Of course as I reflect on what cataracts do to our sight, it brings up the parallels with not only our physical seeing, but how we see life and people. Over time our ‘seeing” can become foggy, even jaded with negative attitudes and feelings towards ourselves and others. Spiritual and mental cataracts form over time, usually without us even being aware of them. They grow and grow, and they will not go away without some kind of surgery in the spirit. In religious terms we call it a ‘conversion”. A change in how we see, how we look at the world or at God.
One of my favorite writers on the spiritual life, Henri Nouwen, describes what Thomas, an apostle of Jesus, went through in his journey to see without ‘cataracts’: “Although Thomas did not believe in the resurrection of the Lord (at first), he kept faithful to the community of the apostles. In that community the Lord appeared to him and strengthened his faith. I find this a very profound and consoling thought. In times of doubt or unbelief, the community can ‘carry you along’, so to speak; it can even offer on your behalf what you yourself overlook, and can be the context in which you may recognize the Lord again.” (From The Genesee Diary)

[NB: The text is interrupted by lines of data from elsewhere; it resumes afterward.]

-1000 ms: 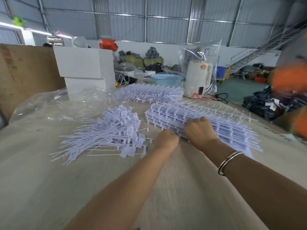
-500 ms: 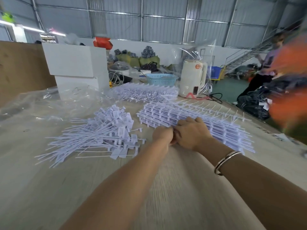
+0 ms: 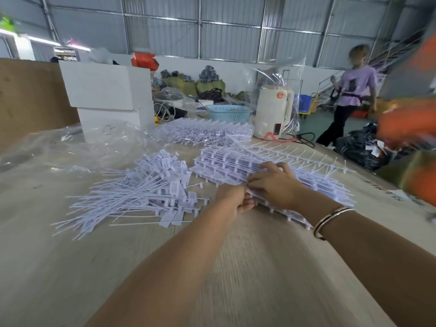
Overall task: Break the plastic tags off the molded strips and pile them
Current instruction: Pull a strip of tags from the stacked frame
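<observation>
A stack of white molded strips (image 3: 226,164) lies on the wooden table (image 3: 212,279) ahead of me, tags still joined. Left of it spreads a loose pile of broken-off tags (image 3: 146,187) with long thin tails. My left hand (image 3: 232,200) curls its fingers round the near left edge of the stack. My right hand (image 3: 276,182), with a bangle on the wrist, rests on top of the stack and pinches tags at the same edge, touching the left hand. A stripped strip spine (image 3: 295,152) lies across the stack's far side.
Another heap of strips (image 3: 205,132) sits farther back, beside clear plastic bags (image 3: 70,147). White foam boxes (image 3: 106,95), a blue basket (image 3: 227,112) and a white kettle (image 3: 273,114) stand at the table's far end. A person (image 3: 354,90) walks at right; blurred orange shapes (image 3: 410,121) at the right edge.
The view has shifted a little. My right hand's fingers have spread over the stack's top, and my left hand has closed round its near edge. A person has stepped into view at the right.
</observation>
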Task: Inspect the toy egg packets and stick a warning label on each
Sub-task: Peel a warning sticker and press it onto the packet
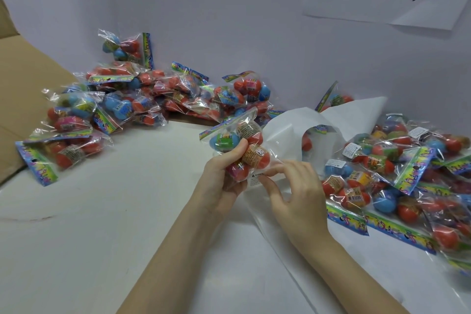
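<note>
We are looking forward and down from head height, close over the white table (107,211), facing the wall (229,7).

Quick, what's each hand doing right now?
Left hand: grips the egg packet.
Right hand: pinches the warning label against the packet.

I see bare surface (127,211) open at front-left, hemmed by a packet heap (142,94) behind and another packet pile (397,181) right.
</note>
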The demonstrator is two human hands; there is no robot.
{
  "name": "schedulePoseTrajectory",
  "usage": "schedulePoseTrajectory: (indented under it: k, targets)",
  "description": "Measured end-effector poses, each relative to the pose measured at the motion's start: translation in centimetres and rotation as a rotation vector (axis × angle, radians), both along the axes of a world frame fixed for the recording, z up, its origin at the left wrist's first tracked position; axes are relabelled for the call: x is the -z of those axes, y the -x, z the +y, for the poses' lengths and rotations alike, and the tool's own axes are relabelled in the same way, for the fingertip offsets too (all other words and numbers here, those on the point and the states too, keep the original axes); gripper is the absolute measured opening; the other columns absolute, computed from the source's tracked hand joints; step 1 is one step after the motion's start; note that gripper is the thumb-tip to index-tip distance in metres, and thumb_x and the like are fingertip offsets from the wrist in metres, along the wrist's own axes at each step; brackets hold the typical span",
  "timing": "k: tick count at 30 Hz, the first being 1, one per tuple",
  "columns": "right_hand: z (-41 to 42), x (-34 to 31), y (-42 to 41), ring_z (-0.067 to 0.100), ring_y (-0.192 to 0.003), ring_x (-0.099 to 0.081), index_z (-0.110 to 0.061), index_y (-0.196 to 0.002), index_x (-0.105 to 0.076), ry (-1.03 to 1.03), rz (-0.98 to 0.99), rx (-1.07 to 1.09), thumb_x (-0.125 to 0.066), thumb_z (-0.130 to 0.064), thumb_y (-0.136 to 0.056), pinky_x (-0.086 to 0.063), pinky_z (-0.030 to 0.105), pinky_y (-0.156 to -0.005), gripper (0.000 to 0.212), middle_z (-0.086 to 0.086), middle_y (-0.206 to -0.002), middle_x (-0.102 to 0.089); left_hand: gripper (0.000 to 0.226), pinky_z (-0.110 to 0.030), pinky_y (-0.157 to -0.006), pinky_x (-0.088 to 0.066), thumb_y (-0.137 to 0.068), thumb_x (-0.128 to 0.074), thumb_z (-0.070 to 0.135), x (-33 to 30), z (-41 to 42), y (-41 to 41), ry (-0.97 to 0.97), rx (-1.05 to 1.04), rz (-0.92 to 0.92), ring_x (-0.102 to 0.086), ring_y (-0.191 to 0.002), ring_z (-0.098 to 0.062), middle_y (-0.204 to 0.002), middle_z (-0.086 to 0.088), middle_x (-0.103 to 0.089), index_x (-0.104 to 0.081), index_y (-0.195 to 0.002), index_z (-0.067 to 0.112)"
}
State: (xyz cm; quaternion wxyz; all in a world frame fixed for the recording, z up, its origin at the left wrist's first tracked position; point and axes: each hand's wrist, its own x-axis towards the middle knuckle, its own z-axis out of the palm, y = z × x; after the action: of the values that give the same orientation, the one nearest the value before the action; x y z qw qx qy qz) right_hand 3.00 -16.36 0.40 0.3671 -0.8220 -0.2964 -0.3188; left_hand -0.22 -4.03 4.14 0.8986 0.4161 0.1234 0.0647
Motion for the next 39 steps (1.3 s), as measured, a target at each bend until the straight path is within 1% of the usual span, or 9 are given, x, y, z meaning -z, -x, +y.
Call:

Very often we are not able to lose our spiritual and mental cataracts without the help of others, and we need to be carried in community just as Thomas was. In my last post, A Doubting Saint: Ever Feel Abandoned By God? , I described the turmoil Mother Teresa felt over many years as she struggled with dryness and a sense of abandonment. I don’t know if Mother Teresa struggled with physical cataracts, but I think that the spiritual fogginess and lack of clarity she felt at times were due to cataracts in the spirit. Cataracts that in the mystery of faith God allowed. And these cataracts were healed once and for all when she saw her Savior and Lord face to face.
Once someone came to Mother Teresa and asked her to pray for clarity in their life. She responded however with a different prayer, this is what she said: “Oh, I won’t pray for clarity in your life, but that you may learn to trust.” Trust is different than clarity. Someone said once that the opposite of faith is not doubt, but certainty. There are times when we just can’t see clearly, when fog seems to close in over our future, our relationships, our very sense of the presence of God. It is those times when the new way of seeing involves a deeper trust than we’ve ever known.
I’m glad I live in a time in history when there is the opportunity for cataract surgery. It will be a new way of seeing. I will see colors again in a fresh way. What is now a bit foggy and blurry will be vivid again. That is a physical picture of the ‘healing’ we will have someday when we are face to face with the One we love. The final, complete healing. Until then we will have areas of our vision, of our relationships, of our own sense of doubt, that will have forms of ‘cataracts’. But we will trust and not give up.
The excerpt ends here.